In the new price schedule, rare items will cost 50 to 100 credits; very rare items are 100 to 200 credits, import-class items are 300 to 500 credits, and exotic items are 700 to 800 credits.

Furthermore, the paint and special edition modifiers to an item will also add less to the blueprint’s cost. The burnt sienna color adds no additional credits, titanium white is 100 to 500 extra credits, special editions are 200 to 400 extra credits, and “most paint colors” are 50 to 200 additional credits.

Finally, for purchases that were made until today at 3 p.m. EST, Psyonix will add credits to players’ accounts equal to the difference in the new cost of the items they acquired.

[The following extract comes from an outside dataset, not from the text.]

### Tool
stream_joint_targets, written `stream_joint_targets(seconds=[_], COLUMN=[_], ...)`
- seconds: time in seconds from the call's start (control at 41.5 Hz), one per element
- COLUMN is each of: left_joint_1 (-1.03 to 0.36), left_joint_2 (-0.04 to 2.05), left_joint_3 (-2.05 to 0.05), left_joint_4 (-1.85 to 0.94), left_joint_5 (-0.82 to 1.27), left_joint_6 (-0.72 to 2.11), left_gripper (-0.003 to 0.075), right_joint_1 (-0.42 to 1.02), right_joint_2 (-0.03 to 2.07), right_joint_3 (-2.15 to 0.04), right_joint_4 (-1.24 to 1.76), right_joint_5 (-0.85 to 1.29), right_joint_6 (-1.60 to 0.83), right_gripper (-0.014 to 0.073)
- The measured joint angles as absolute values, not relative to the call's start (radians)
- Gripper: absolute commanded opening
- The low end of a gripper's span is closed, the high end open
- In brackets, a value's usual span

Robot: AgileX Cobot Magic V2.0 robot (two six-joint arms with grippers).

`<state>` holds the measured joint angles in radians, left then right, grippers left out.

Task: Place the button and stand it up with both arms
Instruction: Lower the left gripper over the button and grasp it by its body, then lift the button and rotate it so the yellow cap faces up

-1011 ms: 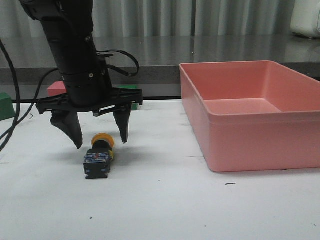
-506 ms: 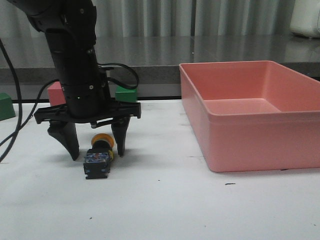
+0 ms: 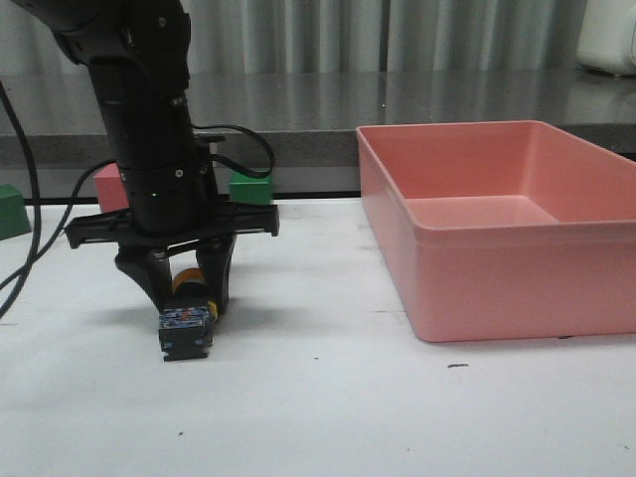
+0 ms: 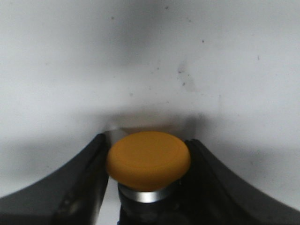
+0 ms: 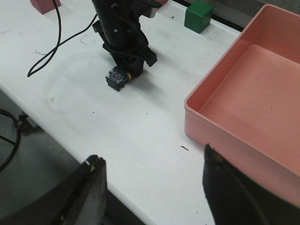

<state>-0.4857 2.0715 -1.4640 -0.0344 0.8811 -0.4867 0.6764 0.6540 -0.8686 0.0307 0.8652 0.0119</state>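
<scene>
The button [image 3: 188,326] lies on its side on the white table, its black-and-blue block toward the front and its yellow cap toward the back. My left gripper [image 3: 184,288] is down over it, its fingers shut on the collar just behind the cap. In the left wrist view the yellow cap [image 4: 148,159] sits between both fingers [image 4: 84,183]. The button also shows in the right wrist view [image 5: 118,78], under the left arm. My right gripper [image 5: 152,161] is open and empty, held high above the table's front edge.
A large pink bin [image 3: 497,224] stands at the right. A green cube [image 3: 250,187] and a pink cube [image 3: 111,186] sit behind the left arm. Another green block [image 3: 10,211] is at the far left. A black cable [image 5: 51,42] trails over the table.
My left gripper has come down over the button and closed its wide-open fingers onto it. The button has shifted slightly left.
</scene>
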Motion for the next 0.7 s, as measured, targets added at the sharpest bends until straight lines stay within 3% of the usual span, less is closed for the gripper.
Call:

In other words, items bought for more money two days ago will get their owners a credits refund, now that the item is cheaper for others who haven’t bought it.

Players in the Rocket League subreddit were grudgingly grateful, if not outright skeptical that this wasn’t Psyonix/Epic Games’ plan all along — start the blueprints system at a high enough price and, if the community complained, lower the prices and look like they were doing them a favor.

“You don’t spend months on pricing, only to have ‘the community outrage’ make you change your pricing within seven days of the release,” reasoned redditor eurostylin. Psyonix announced the change to blueprints back in October.

One user asked the Psyonix community manager how the original prices were determined. “Sorry, I cannot speak to that,” they replied. “Translation: Epic is now in charge,” said YNSLR.